The above descriptions have fully and clearly illustrated the novel lactic acid bacterial strain, composition for improving gut microbiota composition, product of said lactic acid bacterial strain, and method for improving gut microbiota composition. It should be emphasized that the above descriptions are made on embodiments of the present invention; however, the embodiments are not intended to limit the scope of the present invention, and all equivalent implementations or alterations within the spirit of the present invention still fall within the scope of the present invention.

The Pediococcus acidilactici of the present invention is deposited at the National Collection of Industrial, Food and Marine Bacteria (NCIMB Ltd.) in the United Kingdom. The date of deposit is Jan. 12, 2023, and the Accession number is NCIMB 44102.

Claims

1. A lactic acid bacterial strain, which is a Pediococcus acidilactici, deposited at the NCIMB Ltd., with an Accession number of NCIMB 44102.

2. A composition for improving gut microbiota composition, comprising an effective amount of extracellular vesicles secreted by a lactic acid bacterial strain, wherein said lactic acid bacterial strain is a Pediococcus acidilactici, deposited at the NCIMB Ltd., with an Accession number of NCIMB 44102.

3. The composition of claim 2, wherein said effective amount is at least 108 particles/ml of said extracellular vesicles.

4. The composition of claim 2, wherein said extracellular vesicles are selected from the group consisting of exosomes, microvesicles, ectosomes, and apoptotic bodies.

5. The composition of claim 2, wherein the composition is effective in improving the gut microbiota composition that affects the progression of Alzheimer's disease (AD).

6. The composition of claim 2, wherein said extracellular vesicles can affect the growth of Firmicutes and/or Bacteroidetes.

7. The composition of claim 2, wherein said extracellular vesicles can affect the growth of at least one bacterial class selected from the group consisting of Bacteroidia, Clostridia, and Bacilli.

8. The composition of claim 2, wherein said extracellular vesicles can affect the growth of at least one bacterial family selected from the group consisting of Lactobacilloceae, Muribaculaceae, Lachnospiraceae, Clostridiaceae, Desulfovibrionaceae, Erysipelotrichaceae, Eggerthellaceae, Akkermansiaceae, Ruminococcaceae, and Eubacteriaceae.

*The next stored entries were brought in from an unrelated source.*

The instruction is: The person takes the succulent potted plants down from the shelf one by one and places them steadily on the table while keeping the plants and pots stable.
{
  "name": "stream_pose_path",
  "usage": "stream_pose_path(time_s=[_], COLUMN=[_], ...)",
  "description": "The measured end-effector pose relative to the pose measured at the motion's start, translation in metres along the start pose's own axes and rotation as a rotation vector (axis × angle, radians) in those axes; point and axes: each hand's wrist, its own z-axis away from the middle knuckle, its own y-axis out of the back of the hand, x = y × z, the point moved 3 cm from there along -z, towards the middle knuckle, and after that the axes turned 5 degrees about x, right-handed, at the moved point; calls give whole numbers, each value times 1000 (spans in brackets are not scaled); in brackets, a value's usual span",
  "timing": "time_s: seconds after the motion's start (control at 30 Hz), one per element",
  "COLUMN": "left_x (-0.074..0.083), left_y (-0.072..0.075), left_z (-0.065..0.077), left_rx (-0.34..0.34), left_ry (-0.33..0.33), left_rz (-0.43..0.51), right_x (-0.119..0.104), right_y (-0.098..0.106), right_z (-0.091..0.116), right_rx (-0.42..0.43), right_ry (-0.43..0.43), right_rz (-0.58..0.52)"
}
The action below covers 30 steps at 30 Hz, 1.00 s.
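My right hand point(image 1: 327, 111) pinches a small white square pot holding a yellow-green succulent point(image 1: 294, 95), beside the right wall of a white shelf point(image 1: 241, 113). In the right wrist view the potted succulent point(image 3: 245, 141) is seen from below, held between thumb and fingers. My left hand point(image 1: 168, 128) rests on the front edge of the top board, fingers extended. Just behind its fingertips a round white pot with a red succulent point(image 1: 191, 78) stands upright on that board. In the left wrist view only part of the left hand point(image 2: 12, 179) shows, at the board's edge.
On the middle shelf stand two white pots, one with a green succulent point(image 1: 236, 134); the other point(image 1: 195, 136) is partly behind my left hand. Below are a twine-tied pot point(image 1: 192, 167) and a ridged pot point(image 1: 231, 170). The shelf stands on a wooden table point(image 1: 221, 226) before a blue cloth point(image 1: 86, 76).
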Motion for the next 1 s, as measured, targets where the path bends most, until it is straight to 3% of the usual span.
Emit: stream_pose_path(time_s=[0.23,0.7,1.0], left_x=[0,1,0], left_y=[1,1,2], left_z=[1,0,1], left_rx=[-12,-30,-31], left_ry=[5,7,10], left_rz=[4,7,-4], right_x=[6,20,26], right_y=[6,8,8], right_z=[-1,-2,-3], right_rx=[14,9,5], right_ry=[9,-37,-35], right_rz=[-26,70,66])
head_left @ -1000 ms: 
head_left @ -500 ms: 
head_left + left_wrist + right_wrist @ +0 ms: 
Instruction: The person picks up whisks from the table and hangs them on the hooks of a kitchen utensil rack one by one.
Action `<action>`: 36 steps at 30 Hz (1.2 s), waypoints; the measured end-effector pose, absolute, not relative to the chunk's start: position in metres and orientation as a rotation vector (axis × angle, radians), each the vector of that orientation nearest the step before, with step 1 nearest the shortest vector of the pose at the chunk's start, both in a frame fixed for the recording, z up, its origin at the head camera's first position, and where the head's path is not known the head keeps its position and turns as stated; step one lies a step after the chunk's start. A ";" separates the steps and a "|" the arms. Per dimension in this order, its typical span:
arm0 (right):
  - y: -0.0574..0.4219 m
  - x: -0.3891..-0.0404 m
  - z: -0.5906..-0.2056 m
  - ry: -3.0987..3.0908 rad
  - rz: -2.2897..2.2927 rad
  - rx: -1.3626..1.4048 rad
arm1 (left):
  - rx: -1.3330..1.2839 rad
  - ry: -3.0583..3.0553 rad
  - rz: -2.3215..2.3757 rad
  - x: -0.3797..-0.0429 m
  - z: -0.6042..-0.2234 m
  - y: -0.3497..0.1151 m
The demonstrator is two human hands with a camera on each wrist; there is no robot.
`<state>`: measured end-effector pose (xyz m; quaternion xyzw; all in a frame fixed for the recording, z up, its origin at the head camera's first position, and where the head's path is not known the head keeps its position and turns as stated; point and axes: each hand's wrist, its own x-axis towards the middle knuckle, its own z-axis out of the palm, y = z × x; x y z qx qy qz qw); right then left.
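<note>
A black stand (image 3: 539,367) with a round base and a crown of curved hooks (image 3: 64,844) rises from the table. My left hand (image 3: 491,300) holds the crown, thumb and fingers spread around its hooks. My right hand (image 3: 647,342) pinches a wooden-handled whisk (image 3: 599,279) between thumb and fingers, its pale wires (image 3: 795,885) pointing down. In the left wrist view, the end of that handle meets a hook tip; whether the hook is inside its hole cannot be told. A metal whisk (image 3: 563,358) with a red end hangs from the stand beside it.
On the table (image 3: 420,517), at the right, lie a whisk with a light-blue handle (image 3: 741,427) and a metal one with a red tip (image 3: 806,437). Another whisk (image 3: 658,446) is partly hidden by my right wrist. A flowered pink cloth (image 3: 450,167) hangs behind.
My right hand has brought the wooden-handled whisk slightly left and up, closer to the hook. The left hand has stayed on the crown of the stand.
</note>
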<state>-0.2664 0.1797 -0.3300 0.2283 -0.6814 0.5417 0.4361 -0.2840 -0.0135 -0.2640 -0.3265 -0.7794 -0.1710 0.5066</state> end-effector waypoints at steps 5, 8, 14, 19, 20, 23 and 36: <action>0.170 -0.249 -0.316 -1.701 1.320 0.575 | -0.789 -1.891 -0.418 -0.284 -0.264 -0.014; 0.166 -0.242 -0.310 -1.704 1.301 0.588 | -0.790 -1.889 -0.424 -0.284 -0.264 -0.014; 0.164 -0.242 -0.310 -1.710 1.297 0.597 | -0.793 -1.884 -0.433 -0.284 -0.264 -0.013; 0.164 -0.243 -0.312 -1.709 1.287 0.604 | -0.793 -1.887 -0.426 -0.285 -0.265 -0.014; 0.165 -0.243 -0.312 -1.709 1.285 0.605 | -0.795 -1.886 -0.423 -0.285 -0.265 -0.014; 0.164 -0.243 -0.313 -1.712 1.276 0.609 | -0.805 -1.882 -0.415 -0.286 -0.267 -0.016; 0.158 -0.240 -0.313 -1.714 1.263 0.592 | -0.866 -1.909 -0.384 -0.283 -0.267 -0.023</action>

9. The composition of claim 2, wherein said extracellular vesicles can affect the growth of Muribaculum and/or Lachnospira.

10. The composition of claim 2, wherein said extracellular vesicles can facilitate the growth of Lactobacillus acidophilus.

11. A nutritional supplement comprising a Pediococcus acidilactici, deposited at the NCIMB Ltd., with an Accession number of NCIMB 44102.

12. A food product comprising a Pediococcus acidilactici, deposited at the NCIMB Ltd., with an Accession number of NCIMB 44102.

13. A dietary supplement comprising a Pediococcus acidilactici, deposited at the NCIMB Ltd., with an Accession number of NCIMB 44102.

14. A food additive comprising a Pediococcus acidilactici, deposited at the NCIMB Ltd., with an Accession number of NCIMB 44102.

15. A pharmaceutical composition comprising a Pediococcus acidilactici, deposited at the NCIMB Ltd., with an Accession number of NCIMB 44102.

16. A feedstuff comprising a Pediococcus acidilactici, deposited at the NCIMB Ltd., with an Accession number of NCIMB 44102.

17. A method for improving gut microbiota composition in a subject, comprising: administering to the subject a composition comprising an effective amount of extracellular vesicles secreted by a lactic acid bacterial strain, wherein said lactic acid bacterial strain is a Pediococcus acidilactici, deposited at the NCIMB Ltd., with an Accession number of NCIMB 44102.